Input data below:

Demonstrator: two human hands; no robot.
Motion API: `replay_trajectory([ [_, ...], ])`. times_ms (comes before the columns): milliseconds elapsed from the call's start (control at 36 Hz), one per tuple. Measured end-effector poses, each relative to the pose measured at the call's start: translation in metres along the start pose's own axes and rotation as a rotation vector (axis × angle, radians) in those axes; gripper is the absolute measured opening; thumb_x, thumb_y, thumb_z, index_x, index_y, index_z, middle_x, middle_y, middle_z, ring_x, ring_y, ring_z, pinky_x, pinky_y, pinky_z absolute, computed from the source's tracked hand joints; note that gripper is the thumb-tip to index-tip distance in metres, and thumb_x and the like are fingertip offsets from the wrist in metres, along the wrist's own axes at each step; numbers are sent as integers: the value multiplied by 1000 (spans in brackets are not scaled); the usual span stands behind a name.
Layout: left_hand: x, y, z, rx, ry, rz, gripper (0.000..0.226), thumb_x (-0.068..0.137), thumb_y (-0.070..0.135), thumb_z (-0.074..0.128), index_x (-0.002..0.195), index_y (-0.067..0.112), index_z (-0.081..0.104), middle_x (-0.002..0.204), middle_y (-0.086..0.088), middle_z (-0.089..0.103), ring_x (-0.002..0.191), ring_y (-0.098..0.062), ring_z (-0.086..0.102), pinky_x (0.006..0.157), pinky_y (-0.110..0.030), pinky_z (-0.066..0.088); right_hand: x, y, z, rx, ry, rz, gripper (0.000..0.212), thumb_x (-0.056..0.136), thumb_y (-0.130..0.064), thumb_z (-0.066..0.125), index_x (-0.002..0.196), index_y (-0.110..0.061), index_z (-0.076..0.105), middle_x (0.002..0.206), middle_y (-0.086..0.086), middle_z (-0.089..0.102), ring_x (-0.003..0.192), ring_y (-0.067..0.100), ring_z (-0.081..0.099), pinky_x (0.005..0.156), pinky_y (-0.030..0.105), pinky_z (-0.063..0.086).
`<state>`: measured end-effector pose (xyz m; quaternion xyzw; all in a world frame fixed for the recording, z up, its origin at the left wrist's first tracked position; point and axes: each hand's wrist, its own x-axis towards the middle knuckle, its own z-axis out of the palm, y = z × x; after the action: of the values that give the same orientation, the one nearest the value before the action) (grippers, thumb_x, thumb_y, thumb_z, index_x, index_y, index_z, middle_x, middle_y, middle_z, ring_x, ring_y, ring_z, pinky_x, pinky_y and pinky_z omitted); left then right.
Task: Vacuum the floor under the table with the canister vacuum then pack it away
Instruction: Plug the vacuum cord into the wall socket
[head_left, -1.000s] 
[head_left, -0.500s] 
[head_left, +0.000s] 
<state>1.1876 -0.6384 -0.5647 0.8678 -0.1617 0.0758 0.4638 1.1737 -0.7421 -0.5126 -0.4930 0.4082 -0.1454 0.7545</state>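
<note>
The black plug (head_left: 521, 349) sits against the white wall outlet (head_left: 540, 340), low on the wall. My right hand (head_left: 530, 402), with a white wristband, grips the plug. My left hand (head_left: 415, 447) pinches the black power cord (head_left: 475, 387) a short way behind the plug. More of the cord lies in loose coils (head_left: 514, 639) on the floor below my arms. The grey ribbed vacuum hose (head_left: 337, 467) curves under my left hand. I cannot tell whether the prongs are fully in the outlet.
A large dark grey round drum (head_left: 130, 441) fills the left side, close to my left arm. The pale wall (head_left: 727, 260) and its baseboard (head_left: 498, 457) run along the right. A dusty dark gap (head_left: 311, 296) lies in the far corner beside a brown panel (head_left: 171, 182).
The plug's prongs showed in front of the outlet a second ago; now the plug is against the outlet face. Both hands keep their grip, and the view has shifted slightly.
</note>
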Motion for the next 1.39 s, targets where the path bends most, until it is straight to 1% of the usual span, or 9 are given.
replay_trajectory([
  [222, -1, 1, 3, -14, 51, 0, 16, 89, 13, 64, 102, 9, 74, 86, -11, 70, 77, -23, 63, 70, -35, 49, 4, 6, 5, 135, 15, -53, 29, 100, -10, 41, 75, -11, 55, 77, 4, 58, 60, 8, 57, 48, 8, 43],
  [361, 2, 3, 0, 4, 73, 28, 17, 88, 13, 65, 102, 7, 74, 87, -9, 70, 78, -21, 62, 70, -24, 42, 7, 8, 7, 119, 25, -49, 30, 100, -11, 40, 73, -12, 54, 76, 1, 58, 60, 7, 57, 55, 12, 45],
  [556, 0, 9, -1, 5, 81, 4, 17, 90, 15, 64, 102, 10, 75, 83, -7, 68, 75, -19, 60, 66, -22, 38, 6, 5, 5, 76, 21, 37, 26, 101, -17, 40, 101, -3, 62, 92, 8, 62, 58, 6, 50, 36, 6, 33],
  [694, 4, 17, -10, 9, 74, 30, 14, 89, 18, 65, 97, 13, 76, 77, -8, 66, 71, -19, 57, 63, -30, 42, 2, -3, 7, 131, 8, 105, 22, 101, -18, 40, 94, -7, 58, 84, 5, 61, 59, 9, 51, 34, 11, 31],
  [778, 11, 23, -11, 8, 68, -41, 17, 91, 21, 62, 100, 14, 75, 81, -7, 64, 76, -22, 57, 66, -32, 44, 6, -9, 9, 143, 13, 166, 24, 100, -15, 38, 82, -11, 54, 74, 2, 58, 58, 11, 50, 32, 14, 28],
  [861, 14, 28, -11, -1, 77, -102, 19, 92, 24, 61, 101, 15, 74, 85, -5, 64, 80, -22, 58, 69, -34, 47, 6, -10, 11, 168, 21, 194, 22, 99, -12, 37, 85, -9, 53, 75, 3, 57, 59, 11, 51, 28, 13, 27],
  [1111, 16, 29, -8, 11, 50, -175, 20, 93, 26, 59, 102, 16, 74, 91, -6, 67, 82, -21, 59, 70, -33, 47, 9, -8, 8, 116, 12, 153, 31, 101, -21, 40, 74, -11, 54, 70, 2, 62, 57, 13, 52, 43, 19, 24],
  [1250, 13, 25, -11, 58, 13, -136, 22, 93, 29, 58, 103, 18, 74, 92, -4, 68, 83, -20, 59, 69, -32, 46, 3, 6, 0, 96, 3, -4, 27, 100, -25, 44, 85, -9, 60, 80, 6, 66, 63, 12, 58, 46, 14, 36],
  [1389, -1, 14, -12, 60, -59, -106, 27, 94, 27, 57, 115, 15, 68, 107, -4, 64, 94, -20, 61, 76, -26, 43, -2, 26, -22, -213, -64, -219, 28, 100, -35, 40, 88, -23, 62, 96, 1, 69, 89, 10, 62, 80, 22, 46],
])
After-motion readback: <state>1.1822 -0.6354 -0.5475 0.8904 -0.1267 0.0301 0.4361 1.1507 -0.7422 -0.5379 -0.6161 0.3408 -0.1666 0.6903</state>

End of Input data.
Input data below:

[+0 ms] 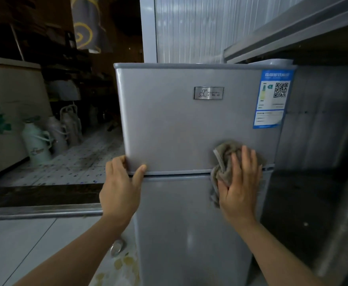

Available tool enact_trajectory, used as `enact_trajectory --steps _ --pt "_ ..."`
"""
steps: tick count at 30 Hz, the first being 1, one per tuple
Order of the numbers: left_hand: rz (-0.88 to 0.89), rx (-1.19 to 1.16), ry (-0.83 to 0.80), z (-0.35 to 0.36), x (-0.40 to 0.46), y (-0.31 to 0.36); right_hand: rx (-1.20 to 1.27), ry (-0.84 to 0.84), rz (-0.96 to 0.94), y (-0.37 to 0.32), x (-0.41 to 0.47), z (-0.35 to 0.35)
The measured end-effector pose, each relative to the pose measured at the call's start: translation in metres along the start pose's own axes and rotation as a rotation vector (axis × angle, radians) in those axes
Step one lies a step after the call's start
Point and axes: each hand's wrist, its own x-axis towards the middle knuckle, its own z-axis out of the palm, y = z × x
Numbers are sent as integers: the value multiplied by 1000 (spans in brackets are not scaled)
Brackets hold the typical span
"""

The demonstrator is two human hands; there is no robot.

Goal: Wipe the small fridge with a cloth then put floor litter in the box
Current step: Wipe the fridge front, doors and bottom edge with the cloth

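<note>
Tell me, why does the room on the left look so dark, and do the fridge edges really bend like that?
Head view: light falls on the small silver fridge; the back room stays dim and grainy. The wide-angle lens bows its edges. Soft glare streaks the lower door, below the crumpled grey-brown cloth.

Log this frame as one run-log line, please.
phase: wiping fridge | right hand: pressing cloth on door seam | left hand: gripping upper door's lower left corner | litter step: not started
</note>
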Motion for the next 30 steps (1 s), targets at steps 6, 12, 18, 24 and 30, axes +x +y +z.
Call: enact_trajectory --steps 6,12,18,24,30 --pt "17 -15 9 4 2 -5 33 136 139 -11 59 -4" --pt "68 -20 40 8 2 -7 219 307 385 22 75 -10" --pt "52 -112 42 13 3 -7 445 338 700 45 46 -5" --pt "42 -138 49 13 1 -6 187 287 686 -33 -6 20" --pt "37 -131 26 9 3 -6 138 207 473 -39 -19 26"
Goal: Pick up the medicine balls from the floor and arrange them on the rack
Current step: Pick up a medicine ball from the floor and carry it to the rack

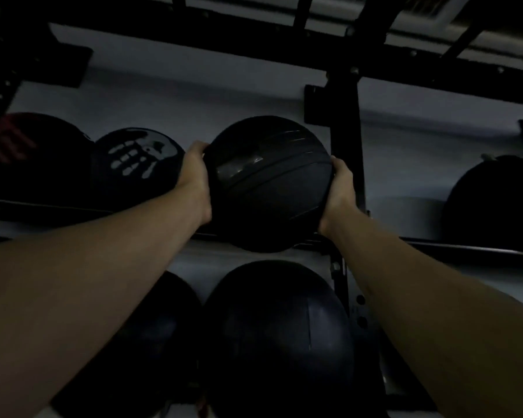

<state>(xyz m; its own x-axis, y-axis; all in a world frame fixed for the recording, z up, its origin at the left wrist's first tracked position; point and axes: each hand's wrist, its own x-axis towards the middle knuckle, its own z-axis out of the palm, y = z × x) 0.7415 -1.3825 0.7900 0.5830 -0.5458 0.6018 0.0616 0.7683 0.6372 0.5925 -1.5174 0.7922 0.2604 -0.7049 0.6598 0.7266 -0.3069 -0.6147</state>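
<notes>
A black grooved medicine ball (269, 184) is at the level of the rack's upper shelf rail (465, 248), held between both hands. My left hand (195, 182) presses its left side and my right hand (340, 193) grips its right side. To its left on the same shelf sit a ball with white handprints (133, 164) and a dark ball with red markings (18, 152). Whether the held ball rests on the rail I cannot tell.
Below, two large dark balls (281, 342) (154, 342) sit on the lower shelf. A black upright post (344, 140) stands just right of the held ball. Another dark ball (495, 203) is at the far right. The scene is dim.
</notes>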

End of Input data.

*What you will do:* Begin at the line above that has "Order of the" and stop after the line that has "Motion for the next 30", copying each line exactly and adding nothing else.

*Written answer:*
Order of the numbers: left_hand: rz (-0.88 to 0.89), rx (-1.19 to 1.16), ry (-0.83 to 0.80), z (-0.35 to 0.36), x (-0.40 to 0.46), y (-0.31 to 0.36); right_hand: rx (-1.20 to 1.27), ry (-0.84 to 0.84), rz (-0.96 to 0.94), y (-0.37 to 0.32), x (-0.41 to 0.47), z (-0.35 to 0.35)
The measured end-effector pose, each relative to the pose measured at the call's start: translation in metres along the start pose's own axes and rotation as a rotation vector (axis × angle, radians) in those axes
Step one lies a step after the call's start
Point and axes: each hand's wrist, its own x-axis towards the middle knuckle, its own z-axis out of the palm, y = z × x
Numbers are sent as integers: the value multiplied by 1000 (spans in brackets are not scaled)
Brackets hold the typical span
"""

The demonstrator is two human hands; there is no robot.

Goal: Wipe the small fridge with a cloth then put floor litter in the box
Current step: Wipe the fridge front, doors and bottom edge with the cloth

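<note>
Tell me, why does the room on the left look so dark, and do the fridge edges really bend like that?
Head view: light falls on the small silver fridge; the back room stays dim and grainy. The wide-angle lens bows its edges. Soft glare streaks the lower door, below the crumpled grey-brown cloth.

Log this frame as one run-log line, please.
phase: wiping fridge | right hand: pressing cloth on door seam | left hand: gripping upper door's lower left corner | litter step: not started
</note>
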Motion for the next 30 steps (1 s), targets at steps 6, 12, 18, 24 and 30, axes +x +y +z.

For this exercise, nothing more is required.